Last night I had a strange dream. I was younger. Just a teenager. I was walking. Headed down a winding dirt road.
I was deep in thought, about what I don’t know. I was staring at my feet as I put one in front of the other. What I saw before me was just a span of red dirt road that marked my path ahead.
So intent was I, that I realized I didn’t know how long I had been walking. I stopped and looked up. The scenery looked different. I turned around in a circle. Everything looked the same. Tall reeds of plumed grass blowing in the wind.
I felt sudden panic. I had no idea where I was, or which way to go to get back to wherever it was I had come from.
As I turned round and round, seeing the same tall stands of wheat-colored grass all around me, I woke up.
Funny how you can be deep in thought one moment, completely relaxed. And then transported to a state of fear. With just a glance up at the scenery.

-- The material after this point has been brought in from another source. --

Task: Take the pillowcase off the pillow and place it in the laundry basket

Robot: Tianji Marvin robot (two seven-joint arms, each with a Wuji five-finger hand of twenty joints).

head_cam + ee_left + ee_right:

I have felt lost for some time, I suppose. Out of place. Out of my element, my comfort zone.
What drove me forward was feeling that I’d gone too far to turn back.
Do you ever go too far to turn back?
Or is any time the right time? The moment of truth. When you succumb to the fear and let it lead you to the unknown.
As many poets have said, much better than I could; if you don’t walk into the shadows, you will never know where you can go. Or something to that effect.
Except for the past month or so. When I would jump up and get into morning mode before I’d really had a chance to shift from sleep to full wakefulness. When time swept by at an alarming rate.